[PROVIDED RECORDS Boundary: Start]
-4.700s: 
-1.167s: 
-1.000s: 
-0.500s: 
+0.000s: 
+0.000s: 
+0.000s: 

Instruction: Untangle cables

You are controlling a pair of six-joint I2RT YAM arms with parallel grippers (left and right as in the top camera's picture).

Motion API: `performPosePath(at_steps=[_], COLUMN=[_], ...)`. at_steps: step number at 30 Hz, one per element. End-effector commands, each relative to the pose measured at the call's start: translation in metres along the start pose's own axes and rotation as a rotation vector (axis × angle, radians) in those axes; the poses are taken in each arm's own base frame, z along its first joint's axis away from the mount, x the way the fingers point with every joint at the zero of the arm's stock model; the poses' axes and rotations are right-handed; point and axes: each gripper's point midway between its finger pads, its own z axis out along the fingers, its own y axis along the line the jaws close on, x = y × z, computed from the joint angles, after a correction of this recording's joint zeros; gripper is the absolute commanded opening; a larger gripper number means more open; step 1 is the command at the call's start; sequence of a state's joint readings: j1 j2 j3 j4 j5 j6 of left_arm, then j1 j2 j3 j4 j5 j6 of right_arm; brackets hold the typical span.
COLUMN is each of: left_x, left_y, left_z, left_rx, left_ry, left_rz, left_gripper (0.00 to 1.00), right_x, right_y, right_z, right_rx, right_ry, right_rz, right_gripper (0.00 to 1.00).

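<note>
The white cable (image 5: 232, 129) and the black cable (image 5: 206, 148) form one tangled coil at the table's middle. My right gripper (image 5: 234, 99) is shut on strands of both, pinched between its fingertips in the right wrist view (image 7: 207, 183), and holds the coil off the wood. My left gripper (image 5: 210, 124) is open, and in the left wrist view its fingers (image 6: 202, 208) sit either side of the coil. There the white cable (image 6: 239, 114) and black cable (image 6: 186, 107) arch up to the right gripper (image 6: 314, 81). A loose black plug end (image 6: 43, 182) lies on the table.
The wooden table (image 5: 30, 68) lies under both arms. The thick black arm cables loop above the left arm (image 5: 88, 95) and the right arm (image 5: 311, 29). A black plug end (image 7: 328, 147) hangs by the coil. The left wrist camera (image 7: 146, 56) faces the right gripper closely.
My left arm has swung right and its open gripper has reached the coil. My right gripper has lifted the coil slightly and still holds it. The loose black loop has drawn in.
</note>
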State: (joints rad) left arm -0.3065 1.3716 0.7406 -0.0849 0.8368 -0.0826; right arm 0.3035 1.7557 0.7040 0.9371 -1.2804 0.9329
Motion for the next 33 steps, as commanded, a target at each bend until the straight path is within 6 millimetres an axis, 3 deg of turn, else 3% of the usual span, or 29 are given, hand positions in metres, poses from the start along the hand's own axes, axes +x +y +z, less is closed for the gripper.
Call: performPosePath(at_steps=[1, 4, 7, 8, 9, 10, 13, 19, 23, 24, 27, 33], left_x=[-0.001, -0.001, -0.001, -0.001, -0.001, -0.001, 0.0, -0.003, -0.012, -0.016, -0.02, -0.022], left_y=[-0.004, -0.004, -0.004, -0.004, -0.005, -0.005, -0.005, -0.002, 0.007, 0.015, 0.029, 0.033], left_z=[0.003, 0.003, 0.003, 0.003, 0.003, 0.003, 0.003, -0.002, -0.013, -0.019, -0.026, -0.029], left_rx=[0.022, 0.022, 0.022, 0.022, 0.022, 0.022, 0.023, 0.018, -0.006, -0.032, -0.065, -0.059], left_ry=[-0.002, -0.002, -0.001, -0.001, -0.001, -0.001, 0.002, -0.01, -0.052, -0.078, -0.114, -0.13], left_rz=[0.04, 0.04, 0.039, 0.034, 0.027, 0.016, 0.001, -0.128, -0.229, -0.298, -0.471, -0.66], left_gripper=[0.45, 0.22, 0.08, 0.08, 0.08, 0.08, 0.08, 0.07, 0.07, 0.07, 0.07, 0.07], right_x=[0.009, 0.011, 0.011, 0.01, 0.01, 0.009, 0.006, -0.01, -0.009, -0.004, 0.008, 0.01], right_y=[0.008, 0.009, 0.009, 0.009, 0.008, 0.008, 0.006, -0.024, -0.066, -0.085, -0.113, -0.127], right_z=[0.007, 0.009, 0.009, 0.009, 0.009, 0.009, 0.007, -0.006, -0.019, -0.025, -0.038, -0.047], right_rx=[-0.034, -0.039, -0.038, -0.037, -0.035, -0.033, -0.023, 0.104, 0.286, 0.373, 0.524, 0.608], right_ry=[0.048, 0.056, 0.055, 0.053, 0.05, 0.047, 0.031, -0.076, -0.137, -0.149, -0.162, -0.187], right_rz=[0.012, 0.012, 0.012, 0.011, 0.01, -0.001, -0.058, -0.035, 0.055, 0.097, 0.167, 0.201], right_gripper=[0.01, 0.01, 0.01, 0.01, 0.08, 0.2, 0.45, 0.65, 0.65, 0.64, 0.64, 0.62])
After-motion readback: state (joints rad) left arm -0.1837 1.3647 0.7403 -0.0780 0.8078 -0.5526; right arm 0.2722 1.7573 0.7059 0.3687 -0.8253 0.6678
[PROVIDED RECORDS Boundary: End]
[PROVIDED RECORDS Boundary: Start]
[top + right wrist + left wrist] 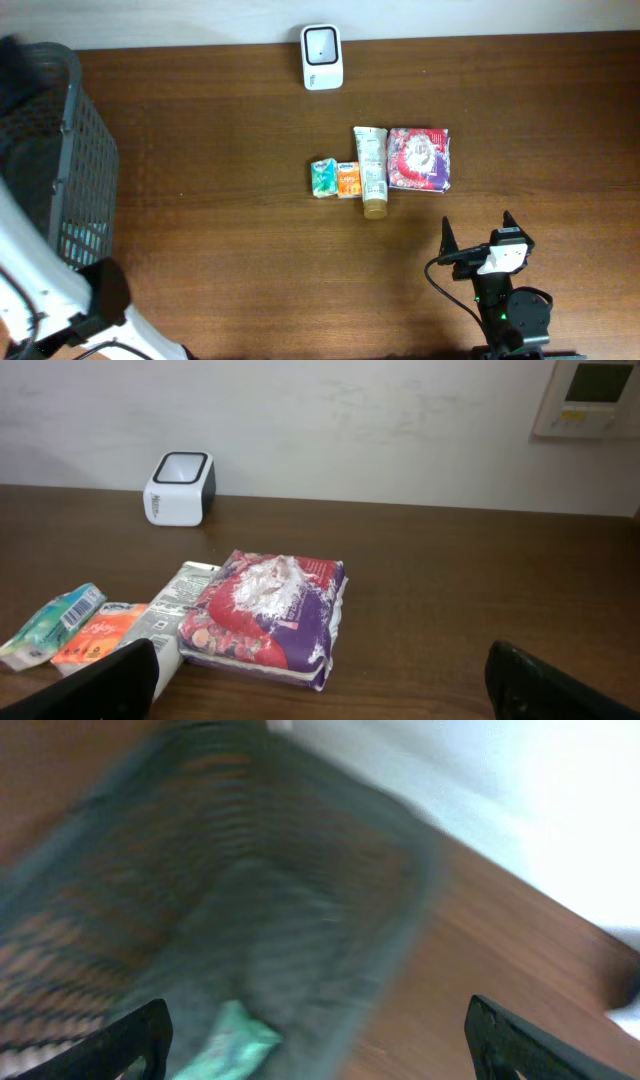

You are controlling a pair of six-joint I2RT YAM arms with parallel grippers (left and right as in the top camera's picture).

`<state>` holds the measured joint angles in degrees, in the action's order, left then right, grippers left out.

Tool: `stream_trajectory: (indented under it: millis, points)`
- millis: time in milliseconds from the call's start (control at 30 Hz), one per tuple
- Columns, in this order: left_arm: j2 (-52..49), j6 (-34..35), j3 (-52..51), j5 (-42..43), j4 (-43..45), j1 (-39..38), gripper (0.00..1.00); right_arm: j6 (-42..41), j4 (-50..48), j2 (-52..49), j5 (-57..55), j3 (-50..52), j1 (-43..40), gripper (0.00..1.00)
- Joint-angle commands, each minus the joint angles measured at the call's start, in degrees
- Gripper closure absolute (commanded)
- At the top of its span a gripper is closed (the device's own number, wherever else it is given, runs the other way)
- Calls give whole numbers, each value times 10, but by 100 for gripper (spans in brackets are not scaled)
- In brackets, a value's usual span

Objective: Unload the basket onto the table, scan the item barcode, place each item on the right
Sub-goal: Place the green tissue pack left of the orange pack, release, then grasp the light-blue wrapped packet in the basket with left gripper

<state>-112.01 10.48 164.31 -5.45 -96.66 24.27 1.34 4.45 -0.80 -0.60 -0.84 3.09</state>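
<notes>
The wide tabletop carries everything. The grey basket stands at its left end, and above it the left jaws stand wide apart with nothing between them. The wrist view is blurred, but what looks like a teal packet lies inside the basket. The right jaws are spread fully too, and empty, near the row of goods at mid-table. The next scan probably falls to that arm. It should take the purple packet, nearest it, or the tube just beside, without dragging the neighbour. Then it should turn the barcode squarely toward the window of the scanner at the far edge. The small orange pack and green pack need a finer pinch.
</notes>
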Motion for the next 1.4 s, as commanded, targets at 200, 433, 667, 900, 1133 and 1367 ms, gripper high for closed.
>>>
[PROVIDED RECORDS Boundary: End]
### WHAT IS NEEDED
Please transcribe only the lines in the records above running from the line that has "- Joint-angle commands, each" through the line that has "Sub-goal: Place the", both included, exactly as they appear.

### ANSWER SPACE
- Joint-angle commands, each minus the joint angles measured at the call's start, in degrees
- Gripper closure absolute (commanded)
- At the top of its span a gripper is closed (the device's own number, wherever else it is given, runs the other way)
- Calls give whole numbers, each value times 10, but by 100 for gripper (spans in brackets are not scaled)
- In brackets, a value's usual span

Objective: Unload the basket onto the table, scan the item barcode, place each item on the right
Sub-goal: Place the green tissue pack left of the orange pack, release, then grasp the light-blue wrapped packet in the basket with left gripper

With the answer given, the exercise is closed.